Finance factor had the lowest influence at every development stage. However, the influence of all factors showed no statistically significant difference according to the development stage. Only in the four detailed items such as employee hiring and development, product (service) costing and analysis, product (service) production planning and inventory issues statistically significant differences were found. They belong to production/operation and finance factor. It can be interpreted as meaning that the two factors are closely related to the development stage of a company, but related researches will be needed for accurate interpretation. Interestingly, the trends of influence of each factor are different as the development stage progresses.

In addition, the time and period, the obstacles, the participants, the improvement effects related business planning were identified through the survey on the actual behaviors of business planning of US SMEs.
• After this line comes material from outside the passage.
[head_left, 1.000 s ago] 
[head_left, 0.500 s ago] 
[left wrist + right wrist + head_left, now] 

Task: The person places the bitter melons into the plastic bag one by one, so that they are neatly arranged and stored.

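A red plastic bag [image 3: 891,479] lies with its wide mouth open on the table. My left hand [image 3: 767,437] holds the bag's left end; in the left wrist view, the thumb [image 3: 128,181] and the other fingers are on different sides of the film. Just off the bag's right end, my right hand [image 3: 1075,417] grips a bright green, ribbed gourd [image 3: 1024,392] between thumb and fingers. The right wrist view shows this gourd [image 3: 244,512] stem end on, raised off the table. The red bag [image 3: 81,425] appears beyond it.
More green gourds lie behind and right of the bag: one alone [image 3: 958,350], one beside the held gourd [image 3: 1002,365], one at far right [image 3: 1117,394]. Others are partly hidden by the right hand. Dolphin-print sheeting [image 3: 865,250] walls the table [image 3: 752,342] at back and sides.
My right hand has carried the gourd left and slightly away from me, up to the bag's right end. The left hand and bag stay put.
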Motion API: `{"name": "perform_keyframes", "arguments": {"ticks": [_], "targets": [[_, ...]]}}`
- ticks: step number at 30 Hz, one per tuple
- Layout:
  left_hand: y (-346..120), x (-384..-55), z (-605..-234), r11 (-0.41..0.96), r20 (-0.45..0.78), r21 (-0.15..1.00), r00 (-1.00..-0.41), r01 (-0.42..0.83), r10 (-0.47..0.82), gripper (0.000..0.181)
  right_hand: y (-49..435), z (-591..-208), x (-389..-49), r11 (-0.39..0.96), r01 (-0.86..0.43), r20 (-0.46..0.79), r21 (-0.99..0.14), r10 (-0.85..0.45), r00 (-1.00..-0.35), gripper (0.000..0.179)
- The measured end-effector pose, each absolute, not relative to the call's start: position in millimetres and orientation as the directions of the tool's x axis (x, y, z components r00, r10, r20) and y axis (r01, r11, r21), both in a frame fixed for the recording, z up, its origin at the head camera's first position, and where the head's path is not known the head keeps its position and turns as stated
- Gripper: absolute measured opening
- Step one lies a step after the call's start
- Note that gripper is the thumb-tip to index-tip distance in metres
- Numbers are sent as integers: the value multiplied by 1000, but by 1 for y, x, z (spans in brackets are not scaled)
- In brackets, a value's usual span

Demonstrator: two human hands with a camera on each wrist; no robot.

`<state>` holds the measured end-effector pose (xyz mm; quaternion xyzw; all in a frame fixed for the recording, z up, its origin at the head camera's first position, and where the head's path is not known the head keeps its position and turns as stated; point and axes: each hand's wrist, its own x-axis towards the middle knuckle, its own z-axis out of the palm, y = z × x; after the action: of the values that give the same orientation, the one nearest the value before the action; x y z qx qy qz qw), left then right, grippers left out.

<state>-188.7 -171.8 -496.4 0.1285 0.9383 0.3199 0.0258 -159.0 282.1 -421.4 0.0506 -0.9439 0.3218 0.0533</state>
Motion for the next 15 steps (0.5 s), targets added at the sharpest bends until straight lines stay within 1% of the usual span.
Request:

Limitations and Further Research Directions

Despite the findings and implications, this study has the following limitations. First, considering the number of surveyed companies and the regional distribution of this study, it is rather cautious to generalize this research results to all SMEs in US. Second, the subjective judgment of respondents is highly likely to be intervened because of single informant measures in data collection. Third, this study is cross sectional research, so the causal relationship between variables is limited. More following studies are needed to solve these problems.

On the other hand, the research on the relationship between firm performance and density of industry and/or company size can provide very useful results both academically and practically. In addition, analysis of companies in heterogeneous and/or homogeneous industries will enable to identify the characteristics of specific industries and the difference between companies, thus making it possible to derive more useful results. Identifying the degree of influence of each business plan component on various management performances can also give lots of fruitful results.